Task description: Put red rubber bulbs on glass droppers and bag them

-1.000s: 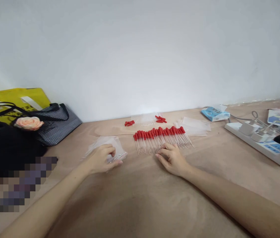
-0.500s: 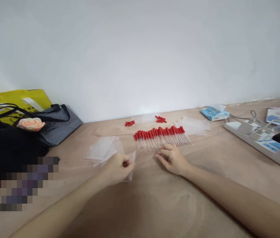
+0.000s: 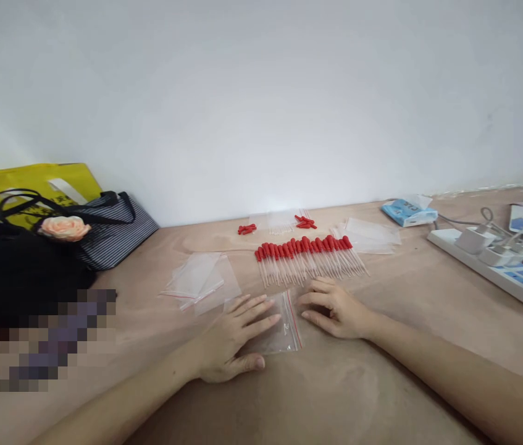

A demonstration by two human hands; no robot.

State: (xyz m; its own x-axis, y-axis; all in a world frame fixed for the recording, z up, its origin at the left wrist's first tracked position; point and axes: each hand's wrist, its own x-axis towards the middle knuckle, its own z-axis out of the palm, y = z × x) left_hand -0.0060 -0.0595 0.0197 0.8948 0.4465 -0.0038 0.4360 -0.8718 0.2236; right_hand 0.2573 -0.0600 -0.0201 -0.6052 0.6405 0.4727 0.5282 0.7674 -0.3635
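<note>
My left hand [image 3: 238, 339] lies flat with fingers spread on a clear zip bag [image 3: 277, 337]. The bag's red-lined zip edge points right, toward my right hand [image 3: 335, 309]. That hand rests on the table with its fingers curved and apart, and nothing shows in it. Just beyond it lies a row of droppers [image 3: 307, 250], clear thin tubes with red rubber bulbs at the far end. More clear zip bags [image 3: 196, 278] are fanned out beyond my left hand.
Loose red bulbs [image 3: 247, 229] and another pile of red bulbs [image 3: 306, 222] lie near the wall, with clear tubes [image 3: 282, 228] between. Zip bags [image 3: 367, 236], a tissue pack [image 3: 409, 212] and a power strip [image 3: 497, 266] are to the right. Bags [image 3: 113, 232] stand at left.
My left hand has gone from closed to spread flat and moved slightly right and nearer me. The zip bag now lies under it. My right hand stays near the droppers; the view has shifted slightly.
</note>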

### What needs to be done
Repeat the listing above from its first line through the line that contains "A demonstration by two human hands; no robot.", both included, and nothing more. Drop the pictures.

### Written answer
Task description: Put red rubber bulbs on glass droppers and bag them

-1.000s: 
-0.500s: 
+0.000s: 

A demonstration by two human hands; no robot.

The exercise output is complete.